◆ PROBLEM TO SOLVE ◆
Your copy of the data below must be exact and must leave out all pictures.

#### DATA BLOCK

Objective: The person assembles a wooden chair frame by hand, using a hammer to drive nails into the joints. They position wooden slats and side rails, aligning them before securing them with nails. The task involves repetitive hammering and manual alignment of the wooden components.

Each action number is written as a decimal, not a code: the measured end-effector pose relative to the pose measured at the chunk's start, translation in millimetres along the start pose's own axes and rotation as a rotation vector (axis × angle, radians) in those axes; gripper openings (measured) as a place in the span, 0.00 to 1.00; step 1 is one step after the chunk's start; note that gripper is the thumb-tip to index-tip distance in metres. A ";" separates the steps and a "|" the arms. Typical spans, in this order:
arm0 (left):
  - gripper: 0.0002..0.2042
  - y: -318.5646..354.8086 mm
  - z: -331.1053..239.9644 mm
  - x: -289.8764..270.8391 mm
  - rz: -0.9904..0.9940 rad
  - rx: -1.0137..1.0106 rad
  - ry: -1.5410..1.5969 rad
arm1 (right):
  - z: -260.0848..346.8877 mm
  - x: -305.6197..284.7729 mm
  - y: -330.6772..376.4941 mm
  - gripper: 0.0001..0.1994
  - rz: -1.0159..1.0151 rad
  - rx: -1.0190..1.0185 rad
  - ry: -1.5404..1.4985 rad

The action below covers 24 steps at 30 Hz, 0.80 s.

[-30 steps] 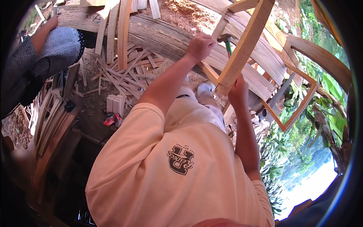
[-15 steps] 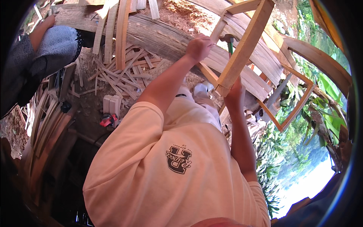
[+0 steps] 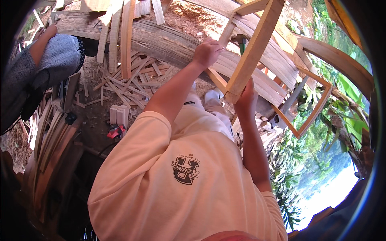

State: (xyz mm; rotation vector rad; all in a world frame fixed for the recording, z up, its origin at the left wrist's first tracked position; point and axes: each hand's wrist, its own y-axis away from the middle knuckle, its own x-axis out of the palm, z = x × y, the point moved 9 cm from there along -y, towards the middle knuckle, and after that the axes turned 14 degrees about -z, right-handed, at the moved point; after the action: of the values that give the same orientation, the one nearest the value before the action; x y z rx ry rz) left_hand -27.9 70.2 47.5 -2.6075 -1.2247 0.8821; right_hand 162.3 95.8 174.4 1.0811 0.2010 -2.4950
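I hold a light wooden frame [image 3: 257, 44] up in front of me, over a pile of curved planks. My left hand [image 3: 207, 52] is closed in a fist on a thin slat of the frame at its left side. Lower down, my right hand [image 3: 246, 95] grips the bottom end of the frame's thick rail. A hammer [image 3: 240, 40] with a green handle shows just behind that rail, between my hands; its grip is hidden, so I cannot tell what holds it. My pale shirt fills the lower middle of the view.
Long curved planks [image 3: 169, 40] lie across the top. Thin wood offcuts [image 3: 120, 80] litter the dirt below them, with a red tool [image 3: 114, 131] and pale blocks [image 3: 119, 114] nearby. Another person's patterned sleeve [image 3: 48, 68] is at the left. A second frame [image 3: 313, 116] and greenery are at the right.
My right hand has slid slightly up the rail and the frame has tilted a little. The other person's arm at the left has shifted.
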 end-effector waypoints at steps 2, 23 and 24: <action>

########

◆ COMPLETED EXERCISE ◆
Objective: The person assembles a wooden chair frame by hand, using a hammer to drive nails into the joints. They position wooden slats and side rails, aligning them before securing them with nails. The task involves repetitive hammering and manual alignment of the wooden components.

Each action number is written as a decimal, not a code: the measured end-effector pose relative to the pose measured at the chunk's start, translation in millimetres along the start pose's own axes and rotation as a rotation vector (axis × angle, radians) in those axes; gripper openings (measured) as a place in the span, 0.00 to 1.00; step 1 is one step after the chunk's start; note that gripper is the thumb-tip to index-tip distance in metres. A ";" separates the steps and a "|" the arms. Typical spans, in this order:
arm0 (left):
  - gripper: 0.0002..0.2042
  - y: -318.5646..354.8086 mm
  - z: -331.1053..239.9644 mm
  - x: -289.8764..270.8391 mm
  - rz: -0.9904..0.9940 rad
  - rx: -1.0137..1.0106 rad
  - ry: -1.5410..1.5969 rad
arm1 (right):
  - z: -260.0848..346.8877 mm
  - x: -305.6197..284.7729 mm
  - y: -330.6772..376.4941 mm
  - gripper: 0.0001..0.1994
  - rz: -1.0159..1.0151 rad
  - rx: -1.0190..1.0185 rad
  - ry: -1.5404..1.4985 rad

The action below covers 24 steps at 30 Hz, 0.80 s.

[-30 steps] 
[-15 steps] 
[+0 steps] 

State: (xyz mm; rotation vector rad; all in a world frame fixed for the recording, z up, its origin at the left wrist's first tracked position; point and axes: each hand's wrist, its own y-axis away from the middle knuckle, its own x-axis out of the palm, z = x × y, the point moved 9 cm from there along -y, towards the middle knuckle, and after that the axes turned 14 degrees about -z, right-handed, at the moved point; after the action: of the values that give the same orientation, the one nearest the value before the action; x y z rx ry rz) left_hand -27.9 70.2 47.5 -2.6075 -1.2247 0.8821; right_hand 162.3 95.8 174.4 1.0811 0.2010 -2.4950
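I hold a light wooden frame [image 3: 257, 44] up in front of me, over a pile of curved planks. My left hand [image 3: 207, 52] is closed in a fist on a thin slat of the frame at its left side. Lower down, my right hand [image 3: 246, 95] grips the bottom end of the frame's thick rail. A hammer [image 3: 240, 40] with a green handle shows just behind that rail, between my hands; its grip is hidden, so I cannot tell what holds it. My pale shirt fills the lower middle of the view.
Long curved planks [image 3: 169, 40] lie across the top. Thin wood offcuts [image 3: 120, 80] litter the dirt below them, with a red tool [image 3: 114, 131] and pale blocks [image 3: 119, 114] nearby. Another person's patterned sleeve [image 3: 48, 68] is at the left. A second frame [image 3: 313, 116] and greenery are at the right.
My right hand has slid slightly up the rail and the frame has tilted a little. The other person's arm at the left has shifted.
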 end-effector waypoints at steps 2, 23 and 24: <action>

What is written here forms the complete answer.